Critical Slowing-Down in SU(2) Landau-Gauge-Fixing Algorithms at beta = infinity

TL;DR

This paper investigates the dynamic critical behavior of five gauge-fixing algorithms in SU(2) lattice Landau-gauge theory at infinite coupling, providing numerical and analytical insights into their efficiency and limitations across multiple dimensions.

Contribution

It offers the first comprehensive analysis of the dynamic critical exponent at infinite beta, clarifies algorithm tuning, and explores generalizations and gauge choices.

Findings

Numerical and analytical agreement on critical exponent z at infinite beta.

No local algorithm can achieve z less than 1.

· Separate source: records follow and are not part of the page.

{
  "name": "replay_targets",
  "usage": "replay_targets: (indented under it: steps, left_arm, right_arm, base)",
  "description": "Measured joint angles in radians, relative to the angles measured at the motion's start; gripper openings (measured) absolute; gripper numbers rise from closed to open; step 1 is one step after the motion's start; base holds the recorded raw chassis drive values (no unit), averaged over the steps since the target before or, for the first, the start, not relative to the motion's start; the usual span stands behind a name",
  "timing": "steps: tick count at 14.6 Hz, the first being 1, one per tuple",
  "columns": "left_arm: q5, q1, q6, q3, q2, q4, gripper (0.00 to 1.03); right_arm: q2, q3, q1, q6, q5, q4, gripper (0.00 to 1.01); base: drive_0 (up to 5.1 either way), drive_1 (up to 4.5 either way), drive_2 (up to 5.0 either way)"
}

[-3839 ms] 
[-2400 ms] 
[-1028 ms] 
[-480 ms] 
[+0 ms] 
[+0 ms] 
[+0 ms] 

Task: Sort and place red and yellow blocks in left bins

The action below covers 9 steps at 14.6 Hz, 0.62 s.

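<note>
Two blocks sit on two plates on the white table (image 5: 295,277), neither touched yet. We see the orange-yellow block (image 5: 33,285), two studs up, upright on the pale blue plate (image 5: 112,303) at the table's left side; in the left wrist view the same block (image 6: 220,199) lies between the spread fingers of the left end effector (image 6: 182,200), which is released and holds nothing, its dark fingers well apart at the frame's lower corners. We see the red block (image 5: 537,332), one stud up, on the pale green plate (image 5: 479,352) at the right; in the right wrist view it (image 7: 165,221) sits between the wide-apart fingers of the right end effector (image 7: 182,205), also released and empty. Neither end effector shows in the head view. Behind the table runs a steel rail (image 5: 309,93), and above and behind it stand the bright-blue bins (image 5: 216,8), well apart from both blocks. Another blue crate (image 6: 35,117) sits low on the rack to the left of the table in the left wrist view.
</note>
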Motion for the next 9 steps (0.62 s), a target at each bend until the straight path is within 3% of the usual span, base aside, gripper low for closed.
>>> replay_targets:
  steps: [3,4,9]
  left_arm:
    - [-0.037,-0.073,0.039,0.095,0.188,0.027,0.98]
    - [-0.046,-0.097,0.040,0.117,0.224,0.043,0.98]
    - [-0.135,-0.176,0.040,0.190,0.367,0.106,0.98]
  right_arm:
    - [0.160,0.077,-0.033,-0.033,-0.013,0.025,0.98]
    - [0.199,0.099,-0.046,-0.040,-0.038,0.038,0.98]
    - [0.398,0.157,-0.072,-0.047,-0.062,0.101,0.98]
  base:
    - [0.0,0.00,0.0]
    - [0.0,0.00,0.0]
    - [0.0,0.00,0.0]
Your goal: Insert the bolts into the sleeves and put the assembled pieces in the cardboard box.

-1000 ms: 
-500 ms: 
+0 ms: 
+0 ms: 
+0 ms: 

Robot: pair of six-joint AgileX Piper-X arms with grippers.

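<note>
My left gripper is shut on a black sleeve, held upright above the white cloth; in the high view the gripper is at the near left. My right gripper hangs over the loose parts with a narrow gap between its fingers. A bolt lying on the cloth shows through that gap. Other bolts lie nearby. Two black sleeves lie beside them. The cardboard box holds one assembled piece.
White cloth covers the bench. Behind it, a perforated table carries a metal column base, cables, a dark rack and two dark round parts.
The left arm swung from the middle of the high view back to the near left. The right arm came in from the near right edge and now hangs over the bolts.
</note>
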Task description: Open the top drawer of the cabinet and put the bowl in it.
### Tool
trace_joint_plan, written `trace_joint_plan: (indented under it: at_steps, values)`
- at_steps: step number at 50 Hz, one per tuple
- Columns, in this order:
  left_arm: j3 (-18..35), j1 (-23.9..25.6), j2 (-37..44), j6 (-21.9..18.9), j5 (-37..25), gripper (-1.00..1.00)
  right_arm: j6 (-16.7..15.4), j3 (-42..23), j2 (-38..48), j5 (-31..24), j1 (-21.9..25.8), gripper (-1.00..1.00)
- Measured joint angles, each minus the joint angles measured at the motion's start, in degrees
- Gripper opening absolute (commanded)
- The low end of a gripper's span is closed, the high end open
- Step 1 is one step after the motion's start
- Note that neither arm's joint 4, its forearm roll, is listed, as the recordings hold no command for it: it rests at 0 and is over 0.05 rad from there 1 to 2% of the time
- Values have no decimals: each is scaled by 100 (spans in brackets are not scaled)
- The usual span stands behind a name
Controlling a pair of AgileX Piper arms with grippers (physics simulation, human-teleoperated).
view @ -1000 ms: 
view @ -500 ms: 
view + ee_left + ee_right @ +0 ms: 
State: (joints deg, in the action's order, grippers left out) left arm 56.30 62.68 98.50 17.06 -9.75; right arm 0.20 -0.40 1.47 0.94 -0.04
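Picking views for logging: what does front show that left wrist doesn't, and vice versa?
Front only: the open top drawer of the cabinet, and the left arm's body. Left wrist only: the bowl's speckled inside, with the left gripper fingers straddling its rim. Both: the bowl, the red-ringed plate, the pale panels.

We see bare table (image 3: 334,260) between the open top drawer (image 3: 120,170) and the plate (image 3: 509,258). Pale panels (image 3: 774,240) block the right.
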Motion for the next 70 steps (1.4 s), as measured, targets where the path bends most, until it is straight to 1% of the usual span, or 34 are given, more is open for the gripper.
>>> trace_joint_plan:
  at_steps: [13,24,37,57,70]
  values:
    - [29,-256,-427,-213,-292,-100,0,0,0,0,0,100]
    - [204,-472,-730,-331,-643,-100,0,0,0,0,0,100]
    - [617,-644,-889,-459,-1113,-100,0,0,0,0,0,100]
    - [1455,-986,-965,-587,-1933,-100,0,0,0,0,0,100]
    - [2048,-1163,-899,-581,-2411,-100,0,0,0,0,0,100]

Analytic results extend to lambda gauges, confirmed in 2D.

Abstract

We evaluate numerically and analytically the dynamic critical exponent $z$ for five gauge-fixing algorithms in SU(2) lattice Landau-gauge theory by considering the case $\beta = \infty$. Numerical data are obtained in two, three and four dimensions. Results are in agreement with those obtained previously at finite $\beta$ in two dimensions. The theoretical analysis, valid for any dimension $d$, helps us clarify the tuning of these algorithms. We also study generalizations of the overrelaxation algorithm and of the stochastic overrelaxation algorithm and verify that we cannot have a dynamic critical exponent $z$ smaller than 1 with these local algorithms. Finally, the analytic approach is applied to the so-called $\lambda$-gauges, again at $\beta = \infty$, and verified numerically for the two-dimensional case.